C’est un des lieux de tournage des films « Le monde de Narnia ». Malgré l’absence du soleil, la couleur des rochers est ineffable, alternant du vert au rose. Nous y parvenons à marée basse et pouvons donc traverser cette roche à la voute cathédrale, à pieds secs. Ensuite, nous mettons le cap sur « Hot Water Beach » site que l’on doit forcément visiter à marée basse. Il est aux environs de 16h30. Qu’y a – t il à y voir ? C’est une plage remarquable car on y observe des sources d’eau chaude (jusqu’à 64°C), d’origine géothermique. On peut donc y créer des bains chauds naturels mais uniquement à marée basse en creusant le sable à un endroit bien précis de la plage. Pour nous y rendre, nous nous sommes déchaussés, avons traversé un chenal d’eau plutôt froide, parsemé de rochers et de trous cachés. Mais que ne ferait – on pas pour vivre une expérience inoubliable ? La traversée aller se déroule sans encombre. Nous vivons intensément ce moment inoubliable : les gens autour de nous ont creusé des trous dans le sable et s’y installent comme dans un jacuzzi. Des fumées sortent du sol… Nous, nous n’y mettons que les pieds ? A certains endroits, la chaleur est insoutenable et Eric nous dit qu’il s’est brûlé la plante des pieds !
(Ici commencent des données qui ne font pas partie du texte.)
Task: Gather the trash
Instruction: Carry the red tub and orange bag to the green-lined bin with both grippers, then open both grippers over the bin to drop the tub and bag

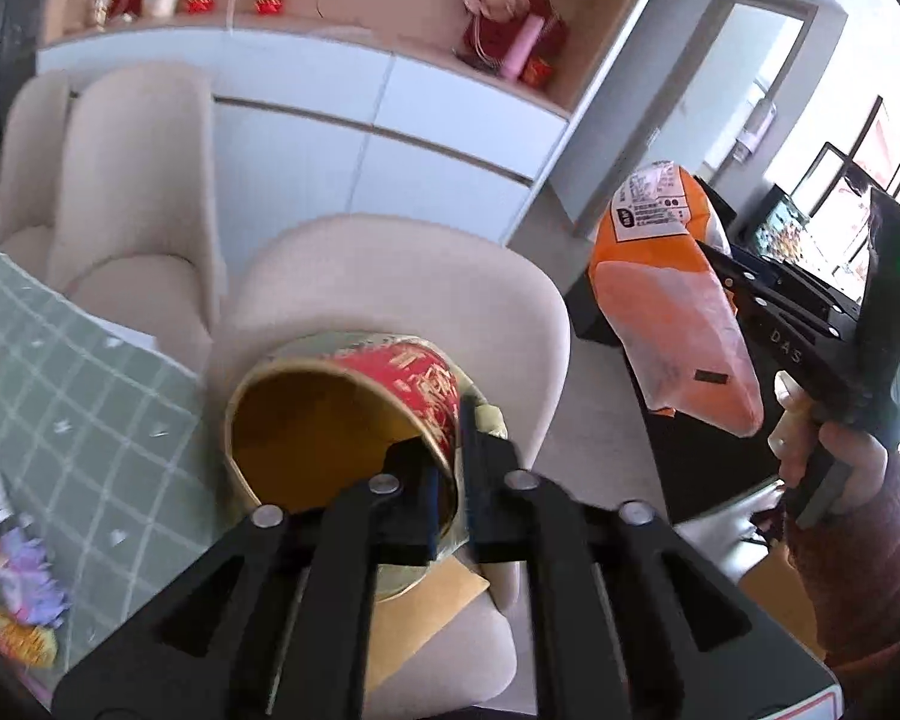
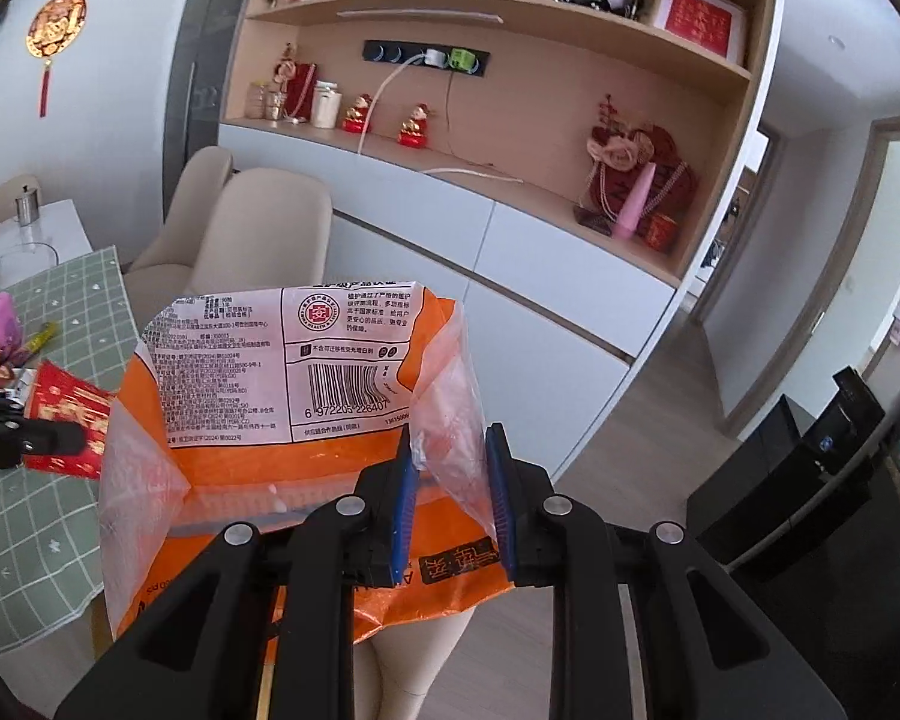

Le soir est maintenant bien tombé (pour rappel nous sommes au cœur de l’hiver, il est un peu plus de 17 h 50). Nous rebroussons chemin mais il faut traverser à nouveau le chenal dans lequel la marée remonte peu à peu. Eric et Vivien traversent, je les suis et…. Soudain, un trou me fait perdre l’équilibre. Je me retrouve allongée, toute habillée, dans le chenal. Je perds mes chaussures que j’avais en main car il faut absolument que je me relève. Mes mains s’enfoncent dans le sable, je bois la tasse… Heureusement, Vivien se porte à mon secours et m’aide à reprendre pied. Bilan : trempée de la tête aux pieds, chaussures de marche inutilisables en l’état, téléphone dans la poche de mon kway…mais heureusement pas d’appareil photo autour du cou ! Vive Galanga , notre van ! Il transporte fidèlement ma petite valise chaque jour. Je me change donc sur le parking, à la lueur des lampes frontales et j’enfile de simples ballerines ! AH, j’ai bien fait le feu d’artifice en Nouvelle Zélande !!!! Résultat des courses : nous sommes les derniers à quitter le parking, direction notre AirBnB de la nuit à Thames, chez Alison. C’est un logement très simple, dans un quartier résidentiel. Nous lui expliquons ma mésaventure mais elle ne nous propose que d’aller au marché le lendemain à 8h pour acheter de nouvelles chaussures ou de mettre les miennes à sécher sur un chauffe – eau froid… Je préfère les placer contre l’unique radiateur à bain d’huile de la maison, placé….dans le couloir !!! J’y mets dessus mon écharpe et mes gants et laisse blouson, pull, pantalon trempés, dans des sacs plastiques, dans la voiture. On avisera demain… Au moment où elle va se coucher, nous préparons la suite de notre voyage. Elle décide de couper le chauffage du séjour, nous n’avons pas vraiment apprécié ! Elle a gagné quelques points dans notre estime car la douche était chaude (mais pas la salle de bain), avait de la pression (c’est loin d’être le cas partout), et que le petit déjeuner compris dans la prestation, était presque correct avec une salade de fruits et 6 toasts pour nous 4… Vous imaginez l’appétit de Vivien.